Larry Galizio, president and CEO of the Community College League of California, which represents the system’s chancellors, presidents and trustees, said local leaders need more freedom to make decisions while working toward systemwide goals, given that districts are “extraordinarily diverse” with diverse needs. He wants a chancellor who respects campus and district officials as the experts on the needs of their student bodies.
“Whether it’s the Vision for Success or the road map of the governor, those goals and outcomes are fine and they’re supported,” he said. “What does not exist, and what we need, is more flexibility and regulatory reform, because there are so many obstacles to allowing the local leaders to do what they need to do in this new environment.”
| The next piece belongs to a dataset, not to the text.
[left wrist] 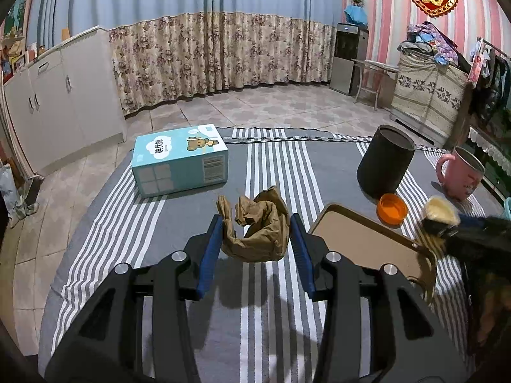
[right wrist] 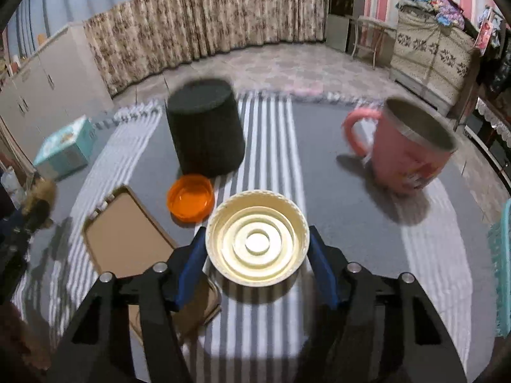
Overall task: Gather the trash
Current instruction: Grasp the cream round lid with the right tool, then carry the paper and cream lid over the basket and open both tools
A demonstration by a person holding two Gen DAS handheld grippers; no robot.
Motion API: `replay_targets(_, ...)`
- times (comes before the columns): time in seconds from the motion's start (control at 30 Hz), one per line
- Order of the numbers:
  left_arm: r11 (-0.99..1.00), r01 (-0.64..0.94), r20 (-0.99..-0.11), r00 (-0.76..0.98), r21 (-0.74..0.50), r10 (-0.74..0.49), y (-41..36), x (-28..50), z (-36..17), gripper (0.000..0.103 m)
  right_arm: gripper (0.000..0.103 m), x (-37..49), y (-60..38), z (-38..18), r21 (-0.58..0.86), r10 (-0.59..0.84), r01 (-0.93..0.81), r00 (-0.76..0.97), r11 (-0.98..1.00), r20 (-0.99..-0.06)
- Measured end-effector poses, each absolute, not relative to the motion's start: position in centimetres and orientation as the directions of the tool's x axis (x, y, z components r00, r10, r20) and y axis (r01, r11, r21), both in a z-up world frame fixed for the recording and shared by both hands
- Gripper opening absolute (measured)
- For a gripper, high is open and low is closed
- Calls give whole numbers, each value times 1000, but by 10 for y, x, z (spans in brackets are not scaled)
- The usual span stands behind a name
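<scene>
A crumpled brown paper (left wrist: 258, 226) sits between the blue pads of my left gripper (left wrist: 255, 223), which is shut on it just above the striped cloth (left wrist: 281, 166). My right gripper (right wrist: 257, 239) is shut on a round cream lid (right wrist: 257, 239), hollow side up, with both pads against its rim. In the left wrist view that lid (left wrist: 439, 209) and the right gripper's dark body show at the far right. An orange lid (right wrist: 190, 198) lies on the cloth in front of a black bin (right wrist: 204, 131), which stands upright (left wrist: 385, 162).
A shallow brown cardboard tray (right wrist: 124, 233) lies on the cloth left of the right gripper. A pink mug (right wrist: 408, 146) stands at the right. A light-blue carton (left wrist: 180, 159) rests at the cloth's far left corner. Tiled floor, white cabinets and curtains lie beyond.
</scene>
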State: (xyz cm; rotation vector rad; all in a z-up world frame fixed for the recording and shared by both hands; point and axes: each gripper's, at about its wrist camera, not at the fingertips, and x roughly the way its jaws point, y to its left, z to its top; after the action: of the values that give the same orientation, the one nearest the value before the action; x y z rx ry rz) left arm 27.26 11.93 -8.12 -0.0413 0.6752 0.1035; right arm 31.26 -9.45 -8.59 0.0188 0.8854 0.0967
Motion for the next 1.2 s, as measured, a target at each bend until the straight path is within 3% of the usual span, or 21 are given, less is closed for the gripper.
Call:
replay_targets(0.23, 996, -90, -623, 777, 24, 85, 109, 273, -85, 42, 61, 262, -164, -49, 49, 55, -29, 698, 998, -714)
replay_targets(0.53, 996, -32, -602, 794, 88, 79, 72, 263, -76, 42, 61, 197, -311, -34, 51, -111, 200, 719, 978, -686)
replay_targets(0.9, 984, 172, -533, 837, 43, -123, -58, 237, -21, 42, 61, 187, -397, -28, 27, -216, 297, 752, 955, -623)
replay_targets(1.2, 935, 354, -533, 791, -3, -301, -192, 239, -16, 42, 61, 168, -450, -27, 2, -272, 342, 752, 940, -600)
For example, he noted that as mental health challenges and food and housing insecurity surge among students, campus leaders are limited in how they allocate resources to those needs because of the Fifty Percent Law, a California law that requires community colleges to put half of their expenses toward instruction. He hopes the new chancellor will push for reforms that give college leaders greater discretion and decision-making power.
Campus leaders are also hoping the new chancellor stays for a while. Cooke noted that there have been six different chancellors at the helm over the roughly 17 years she’s worked for the system. She said being chancellor is a “complex role” given the size and diversity of the system. She’s hoping for more stable leadership at the system level—and the district and campus levels, which similarly struggle with frequent turnover.
A role like this requires a commitment to staying “through the tough days and the good days” and to doing “whatever it takes to collaborate and partner with those in and outside the system who are going to serve our students best,” she said.